Of the original advertisers from 1995, the big players that remain are Standard & Poor’s and Moody’s Investors Service (even Reuters was acquired by Thomson Corp.), while it would probably be fairer to say that Telekurs (now SIX Financial Information) simply changed structures under the same group of owners, ultimately becoming part of SIX Group, which also operates the Swiss Exchange and Swiss clearing and settlement utilities.

Shocking as this level of attrition is, a quick scroll through the contact list I started in 2001 reminded me of the extent to which the market data industry has consolidated. What was once a vibrant patchwork of mid-level providers throughout Europe—such as AFX News, CMS Webview, CSK Software, Ecovision, Ecowin, Gissing Software, GL Trade, Hemscott, Infotec, IS Teledata, Knowledge Technology Solutions, and MarketXS, among others, not even getting into those outside Europe—has been purged to a much smaller and more centralized range of providers.

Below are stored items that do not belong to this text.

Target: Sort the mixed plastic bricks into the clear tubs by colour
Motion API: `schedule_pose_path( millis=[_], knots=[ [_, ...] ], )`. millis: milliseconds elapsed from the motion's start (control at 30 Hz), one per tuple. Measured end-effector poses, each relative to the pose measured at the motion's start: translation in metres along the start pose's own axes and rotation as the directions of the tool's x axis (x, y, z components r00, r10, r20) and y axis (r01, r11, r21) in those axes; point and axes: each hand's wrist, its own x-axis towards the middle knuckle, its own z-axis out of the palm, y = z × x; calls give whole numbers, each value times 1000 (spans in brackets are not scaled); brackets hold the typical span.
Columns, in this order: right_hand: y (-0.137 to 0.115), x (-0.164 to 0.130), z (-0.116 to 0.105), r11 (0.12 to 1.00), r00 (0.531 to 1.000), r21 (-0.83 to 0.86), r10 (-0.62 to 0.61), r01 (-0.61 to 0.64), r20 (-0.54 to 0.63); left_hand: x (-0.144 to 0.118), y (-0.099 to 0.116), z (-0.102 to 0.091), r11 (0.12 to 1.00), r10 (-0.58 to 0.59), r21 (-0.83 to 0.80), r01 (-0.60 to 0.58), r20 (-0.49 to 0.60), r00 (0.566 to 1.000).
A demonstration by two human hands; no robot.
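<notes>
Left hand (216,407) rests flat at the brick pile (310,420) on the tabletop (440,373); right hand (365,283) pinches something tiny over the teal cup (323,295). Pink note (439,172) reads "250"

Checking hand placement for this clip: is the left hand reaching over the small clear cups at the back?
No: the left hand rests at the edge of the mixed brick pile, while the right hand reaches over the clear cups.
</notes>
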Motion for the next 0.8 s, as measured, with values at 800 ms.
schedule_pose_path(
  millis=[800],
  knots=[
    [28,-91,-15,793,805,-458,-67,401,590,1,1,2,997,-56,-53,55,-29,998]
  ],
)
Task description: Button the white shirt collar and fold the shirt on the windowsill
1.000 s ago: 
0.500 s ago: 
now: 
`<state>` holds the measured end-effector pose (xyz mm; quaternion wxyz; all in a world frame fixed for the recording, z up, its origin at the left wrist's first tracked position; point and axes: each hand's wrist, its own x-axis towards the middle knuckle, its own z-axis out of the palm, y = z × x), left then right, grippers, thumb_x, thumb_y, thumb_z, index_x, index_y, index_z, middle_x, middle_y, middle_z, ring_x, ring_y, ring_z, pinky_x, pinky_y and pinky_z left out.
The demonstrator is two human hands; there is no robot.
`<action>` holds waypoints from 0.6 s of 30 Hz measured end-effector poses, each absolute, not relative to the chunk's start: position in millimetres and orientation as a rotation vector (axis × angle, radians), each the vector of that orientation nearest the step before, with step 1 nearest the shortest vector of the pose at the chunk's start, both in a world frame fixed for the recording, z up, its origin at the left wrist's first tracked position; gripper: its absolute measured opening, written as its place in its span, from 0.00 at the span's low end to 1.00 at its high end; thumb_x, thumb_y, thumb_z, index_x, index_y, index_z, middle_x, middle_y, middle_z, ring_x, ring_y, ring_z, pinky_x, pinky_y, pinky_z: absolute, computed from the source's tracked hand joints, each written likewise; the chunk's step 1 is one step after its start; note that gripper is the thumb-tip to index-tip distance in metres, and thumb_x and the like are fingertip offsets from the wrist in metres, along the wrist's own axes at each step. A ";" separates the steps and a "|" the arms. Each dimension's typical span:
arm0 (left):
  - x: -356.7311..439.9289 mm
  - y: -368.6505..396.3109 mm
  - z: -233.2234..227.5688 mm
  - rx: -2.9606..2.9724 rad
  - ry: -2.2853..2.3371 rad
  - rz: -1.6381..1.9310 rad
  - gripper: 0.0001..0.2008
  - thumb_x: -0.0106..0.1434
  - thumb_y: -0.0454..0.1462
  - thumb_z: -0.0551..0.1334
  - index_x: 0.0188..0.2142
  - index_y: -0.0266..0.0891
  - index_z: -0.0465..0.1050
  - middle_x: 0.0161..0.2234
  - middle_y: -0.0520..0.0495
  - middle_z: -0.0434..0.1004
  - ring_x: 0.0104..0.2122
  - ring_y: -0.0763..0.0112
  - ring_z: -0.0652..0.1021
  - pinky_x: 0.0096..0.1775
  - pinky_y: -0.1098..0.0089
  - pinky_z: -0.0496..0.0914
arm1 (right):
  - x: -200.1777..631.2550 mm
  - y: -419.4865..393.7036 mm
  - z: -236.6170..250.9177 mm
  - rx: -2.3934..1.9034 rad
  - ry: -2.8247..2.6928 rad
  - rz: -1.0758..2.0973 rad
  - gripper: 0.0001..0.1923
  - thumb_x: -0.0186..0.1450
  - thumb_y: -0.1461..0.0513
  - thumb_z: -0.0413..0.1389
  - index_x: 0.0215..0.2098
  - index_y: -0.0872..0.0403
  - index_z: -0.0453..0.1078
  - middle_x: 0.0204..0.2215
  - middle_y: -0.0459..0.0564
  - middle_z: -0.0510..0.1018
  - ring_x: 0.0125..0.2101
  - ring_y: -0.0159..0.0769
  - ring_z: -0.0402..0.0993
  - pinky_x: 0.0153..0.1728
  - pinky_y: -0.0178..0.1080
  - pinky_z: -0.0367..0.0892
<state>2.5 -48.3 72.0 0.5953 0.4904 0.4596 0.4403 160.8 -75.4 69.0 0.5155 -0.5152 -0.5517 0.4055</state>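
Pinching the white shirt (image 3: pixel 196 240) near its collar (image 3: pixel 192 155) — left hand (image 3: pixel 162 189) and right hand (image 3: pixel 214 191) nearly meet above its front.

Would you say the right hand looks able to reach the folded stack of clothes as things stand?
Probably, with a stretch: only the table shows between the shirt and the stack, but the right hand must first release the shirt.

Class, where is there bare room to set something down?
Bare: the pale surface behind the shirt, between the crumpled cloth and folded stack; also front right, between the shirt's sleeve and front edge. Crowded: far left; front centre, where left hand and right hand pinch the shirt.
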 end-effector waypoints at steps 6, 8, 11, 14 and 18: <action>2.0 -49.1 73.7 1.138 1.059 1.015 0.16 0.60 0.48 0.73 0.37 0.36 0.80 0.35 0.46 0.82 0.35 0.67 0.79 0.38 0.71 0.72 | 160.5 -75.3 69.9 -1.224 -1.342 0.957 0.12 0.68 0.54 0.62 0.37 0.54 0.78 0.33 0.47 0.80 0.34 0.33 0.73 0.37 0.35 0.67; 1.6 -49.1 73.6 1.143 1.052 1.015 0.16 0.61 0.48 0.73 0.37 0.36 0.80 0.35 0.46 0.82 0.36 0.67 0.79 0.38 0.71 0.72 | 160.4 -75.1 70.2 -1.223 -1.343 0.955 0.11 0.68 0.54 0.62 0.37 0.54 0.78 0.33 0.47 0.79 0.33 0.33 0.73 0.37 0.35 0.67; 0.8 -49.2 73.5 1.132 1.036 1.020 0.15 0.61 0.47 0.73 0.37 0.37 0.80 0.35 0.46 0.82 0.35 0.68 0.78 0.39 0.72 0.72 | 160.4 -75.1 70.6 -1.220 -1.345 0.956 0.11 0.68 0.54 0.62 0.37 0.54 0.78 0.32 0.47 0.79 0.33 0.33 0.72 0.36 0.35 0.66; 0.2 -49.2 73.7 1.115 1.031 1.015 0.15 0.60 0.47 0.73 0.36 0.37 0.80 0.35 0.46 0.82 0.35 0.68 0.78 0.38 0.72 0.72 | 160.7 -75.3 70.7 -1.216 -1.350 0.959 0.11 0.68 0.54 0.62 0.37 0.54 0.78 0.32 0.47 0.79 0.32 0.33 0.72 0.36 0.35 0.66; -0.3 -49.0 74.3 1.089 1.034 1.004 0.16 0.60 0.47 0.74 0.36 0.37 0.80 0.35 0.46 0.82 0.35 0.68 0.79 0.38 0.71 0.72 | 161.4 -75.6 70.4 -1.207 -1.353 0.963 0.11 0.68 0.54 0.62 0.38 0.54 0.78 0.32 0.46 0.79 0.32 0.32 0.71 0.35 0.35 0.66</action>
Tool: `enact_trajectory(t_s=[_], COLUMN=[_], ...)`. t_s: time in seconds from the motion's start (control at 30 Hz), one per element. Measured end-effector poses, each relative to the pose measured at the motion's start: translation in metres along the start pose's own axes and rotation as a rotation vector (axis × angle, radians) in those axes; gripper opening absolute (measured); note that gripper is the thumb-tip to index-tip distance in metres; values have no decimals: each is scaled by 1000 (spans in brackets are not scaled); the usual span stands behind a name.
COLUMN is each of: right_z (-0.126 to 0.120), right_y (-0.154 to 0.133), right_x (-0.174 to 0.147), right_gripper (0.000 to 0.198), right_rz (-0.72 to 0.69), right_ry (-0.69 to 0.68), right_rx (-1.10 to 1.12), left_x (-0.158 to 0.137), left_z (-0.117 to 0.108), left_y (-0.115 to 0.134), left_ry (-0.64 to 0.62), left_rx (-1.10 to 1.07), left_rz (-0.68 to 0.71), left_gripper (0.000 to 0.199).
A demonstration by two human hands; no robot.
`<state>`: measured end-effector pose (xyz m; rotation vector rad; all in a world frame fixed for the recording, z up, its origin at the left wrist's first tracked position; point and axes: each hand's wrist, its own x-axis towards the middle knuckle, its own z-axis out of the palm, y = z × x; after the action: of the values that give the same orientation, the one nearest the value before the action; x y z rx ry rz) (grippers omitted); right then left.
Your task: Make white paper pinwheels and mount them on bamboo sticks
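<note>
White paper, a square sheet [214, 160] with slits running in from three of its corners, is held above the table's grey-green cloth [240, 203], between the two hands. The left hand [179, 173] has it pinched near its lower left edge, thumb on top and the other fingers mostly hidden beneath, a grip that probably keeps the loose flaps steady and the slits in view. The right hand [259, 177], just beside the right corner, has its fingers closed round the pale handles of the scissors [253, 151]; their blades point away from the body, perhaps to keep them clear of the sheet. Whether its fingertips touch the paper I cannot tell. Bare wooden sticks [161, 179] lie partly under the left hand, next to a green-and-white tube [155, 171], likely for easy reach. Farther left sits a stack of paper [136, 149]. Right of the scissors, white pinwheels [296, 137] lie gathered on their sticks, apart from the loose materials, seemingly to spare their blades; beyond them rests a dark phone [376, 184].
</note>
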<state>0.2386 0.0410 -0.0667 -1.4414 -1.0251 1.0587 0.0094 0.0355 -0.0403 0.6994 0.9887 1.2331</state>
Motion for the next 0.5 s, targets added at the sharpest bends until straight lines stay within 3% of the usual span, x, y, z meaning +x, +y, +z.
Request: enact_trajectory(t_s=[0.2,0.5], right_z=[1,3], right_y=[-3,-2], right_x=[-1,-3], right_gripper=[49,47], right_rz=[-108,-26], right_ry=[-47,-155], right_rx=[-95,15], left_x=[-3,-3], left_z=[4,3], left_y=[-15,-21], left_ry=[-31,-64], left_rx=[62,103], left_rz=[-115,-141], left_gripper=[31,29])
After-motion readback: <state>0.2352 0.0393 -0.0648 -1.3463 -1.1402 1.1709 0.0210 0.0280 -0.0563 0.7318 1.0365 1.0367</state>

Thankfully, there are companies—both new and established—rising to fill the void left by the shrinking competition, such as Updata, which has added energy data from Canada’s Natural Gas Exchange; Money.net, which is adding content and capabilities to its low-cost terminal to support a push aimed at institutional users; and Exegy, which is making a play for Wombat clients as SR Labs takes over that business from NYSE Technologies.

In business, strength in numbers usually means strength that protects against competition. But this industry needs competition and innovation. Unfortunately, the economic circumstances of the past few years have been more conducive to “purging” rather than fostering and investing in innovation—defunct bond pricing startup Benchmark Solutions being a case in point. But ultimately, if you want more choice, you must first choose to support those that can provide a choice. Sticking with the same-old because “no one ever got fired for buying IBM” can only lead to stagnation. And if we want innovation, not stagnation, that’s one attitude we need to purge.